● **THE PROBLEM**:
Print the listing below in full. Alter nothing.

__________

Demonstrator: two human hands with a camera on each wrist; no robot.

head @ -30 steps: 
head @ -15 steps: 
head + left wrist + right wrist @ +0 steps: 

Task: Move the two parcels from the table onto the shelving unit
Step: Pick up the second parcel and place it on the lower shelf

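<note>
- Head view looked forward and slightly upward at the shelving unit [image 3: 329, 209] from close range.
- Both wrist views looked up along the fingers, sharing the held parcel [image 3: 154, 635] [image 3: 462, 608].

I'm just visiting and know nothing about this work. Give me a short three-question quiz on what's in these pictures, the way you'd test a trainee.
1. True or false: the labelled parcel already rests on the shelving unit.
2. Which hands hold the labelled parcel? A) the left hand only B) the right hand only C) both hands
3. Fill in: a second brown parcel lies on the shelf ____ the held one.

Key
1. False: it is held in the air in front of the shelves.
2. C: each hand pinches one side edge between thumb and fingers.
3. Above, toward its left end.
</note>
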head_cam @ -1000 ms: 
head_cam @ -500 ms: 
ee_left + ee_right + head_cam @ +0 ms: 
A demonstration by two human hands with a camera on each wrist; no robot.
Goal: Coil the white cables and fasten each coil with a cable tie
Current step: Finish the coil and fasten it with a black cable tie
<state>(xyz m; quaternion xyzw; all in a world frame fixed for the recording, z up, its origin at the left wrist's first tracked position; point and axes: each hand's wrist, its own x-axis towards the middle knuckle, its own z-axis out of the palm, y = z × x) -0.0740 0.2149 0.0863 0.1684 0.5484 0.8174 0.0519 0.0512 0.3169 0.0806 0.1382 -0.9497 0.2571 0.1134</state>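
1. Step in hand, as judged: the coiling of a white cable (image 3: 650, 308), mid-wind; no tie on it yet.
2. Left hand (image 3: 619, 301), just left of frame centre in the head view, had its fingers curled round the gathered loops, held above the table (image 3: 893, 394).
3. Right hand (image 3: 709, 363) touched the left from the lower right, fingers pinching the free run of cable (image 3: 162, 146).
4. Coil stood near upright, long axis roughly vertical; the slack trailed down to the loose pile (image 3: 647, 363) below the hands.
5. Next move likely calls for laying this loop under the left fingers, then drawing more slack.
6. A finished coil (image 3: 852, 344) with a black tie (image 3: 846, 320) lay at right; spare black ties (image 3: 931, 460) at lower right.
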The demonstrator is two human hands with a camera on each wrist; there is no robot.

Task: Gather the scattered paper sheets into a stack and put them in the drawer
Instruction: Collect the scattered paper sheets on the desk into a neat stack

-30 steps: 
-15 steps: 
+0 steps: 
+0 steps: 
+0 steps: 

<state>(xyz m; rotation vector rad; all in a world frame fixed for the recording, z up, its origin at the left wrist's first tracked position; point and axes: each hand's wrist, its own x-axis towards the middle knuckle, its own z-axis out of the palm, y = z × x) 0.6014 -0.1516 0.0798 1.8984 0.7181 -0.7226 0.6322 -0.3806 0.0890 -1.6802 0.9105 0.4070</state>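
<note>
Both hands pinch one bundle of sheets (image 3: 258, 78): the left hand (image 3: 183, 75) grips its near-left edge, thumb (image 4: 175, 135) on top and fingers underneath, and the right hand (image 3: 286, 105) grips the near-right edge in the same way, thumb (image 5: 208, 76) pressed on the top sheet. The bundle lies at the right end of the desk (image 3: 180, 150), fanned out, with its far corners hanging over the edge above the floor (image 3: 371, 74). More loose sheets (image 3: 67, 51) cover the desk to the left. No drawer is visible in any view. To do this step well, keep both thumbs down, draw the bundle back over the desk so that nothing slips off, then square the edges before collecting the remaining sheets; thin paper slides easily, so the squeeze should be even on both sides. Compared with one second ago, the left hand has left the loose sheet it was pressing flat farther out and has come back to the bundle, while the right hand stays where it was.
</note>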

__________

● **EXERCISE RESULT**:
Demonstrator: two human hands with a camera on each wrist; no robot.

head @ -30 steps: 
head @ -15 steps: 
head + left wrist + right wrist @ +0 steps: 

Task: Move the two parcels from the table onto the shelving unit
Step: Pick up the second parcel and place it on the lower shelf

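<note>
- Head view looked forward and slightly upward at the shelving unit [image 3: 329, 209] from close range.
- Both wrist views looked up along the fingers, sharing the held parcel [image 3: 154, 635] [image 3: 462, 608].

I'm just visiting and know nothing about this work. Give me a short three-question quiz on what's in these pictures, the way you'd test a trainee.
1. True or false: the labelled parcel already rests on the shelving unit.
2. Which hands hold the labelled parcel? A) the left hand only B) the right hand only C) both hands
3. Fill in: a second brown parcel lies on the shelf ____ the held one.

Key
1. False: it is held in the air in front of the shelves.
2. C: each hand pinches one side edge between thumb and fingers.
3. Above, toward its left end.
</note>
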head_cam @ -1000 ms: 
head_cam @ -500 ms: 
ee_left + ee_right + head_cam @ +0 ms: 
A demonstration by two human hands with a camera on each wrist; no robot.
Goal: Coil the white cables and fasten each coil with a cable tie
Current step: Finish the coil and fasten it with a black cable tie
<state>(xyz m; quaternion xyzw; all in a world frame fixed for the recording, z up, its origin at the left wrist's first tracked position; point and axes: each hand's wrist, its own x-axis towards the middle knuckle, its own z-axis out of the palm, y = z × x) -0.0740 0.2149 0.0863 0.1684 0.5484 0.8174 0.0519 0.0512 0.3169 0.0806 0.1382 -0.9497 0.2571 0.1134</state>
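1. Step in hand, as judged: the coiling of a white cable (image 3: 650, 308), mid-wind; no tie on it yet.
2. Left hand (image 3: 619, 301), just left of frame centre in the head view, had its fingers curled round the gathered loops, held above the table (image 3: 893, 394).
3. Right hand (image 3: 709, 363) touched the left from the lower right, fingers pinching the free run of cable (image 3: 162, 146).
4. Coil stood near upright, long axis roughly vertical; the slack trailed down to the loose pile (image 3: 647, 363) below the hands.
5. Next move likely calls for laying this loop under the left fingers, then drawing more slack.
6. A finished coil (image 3: 852, 344) with a black tie (image 3: 846, 320) lay at right; spare black ties (image 3: 931, 460) at lower right.
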The demonstrator is two human hands with a camera on each wrist; there is no robot.

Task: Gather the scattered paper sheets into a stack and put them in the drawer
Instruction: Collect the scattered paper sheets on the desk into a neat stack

-30 steps: 
-15 steps: 
+0 steps: 
+0 steps: 
+0 steps: 

<state>(xyz m; rotation vector rad; all in a world frame fixed for the recording, z up, its origin at the left wrist's first tracked position; point and axes: each hand's wrist, its own x-axis towards the middle knuckle, its own z-axis out of the palm, y = z × x) 0.6014 -0.1516 0.0798 1.8984 0.7181 -0.7226 0.6322 -0.3806 0.0890 -1.6802 0.9105 0.4070</state>
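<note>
Both hands pinch one bundle of sheets (image 3: 258, 78): the left hand (image 3: 183, 75) grips its near-left edge, thumb (image 4: 175, 135) on top and fingers underneath, and the right hand (image 3: 286, 105) grips the near-right edge in the same way, thumb (image 5: 208, 76) pressed on the top sheet. The bundle lies at the right end of the desk (image 3: 180, 150), fanned out, with its far corners hanging over the edge above the floor (image 3: 371, 74). More loose sheets (image 3: 67, 51) cover the desk to the left. No drawer is visible in any view. To do this step well, keep both thumbs down, draw the bundle back over the desk so that nothing slips off, then square the edges before collecting the remaining sheets; thin paper slides easily, so the squeeze should be even on both sides. Compared with one second ago, the left hand has left the loose sheet it was pressing flat farther out and has come back to the bundle, while the right hand stays where it was.
</note>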

Nothing else is needed to complete the answer.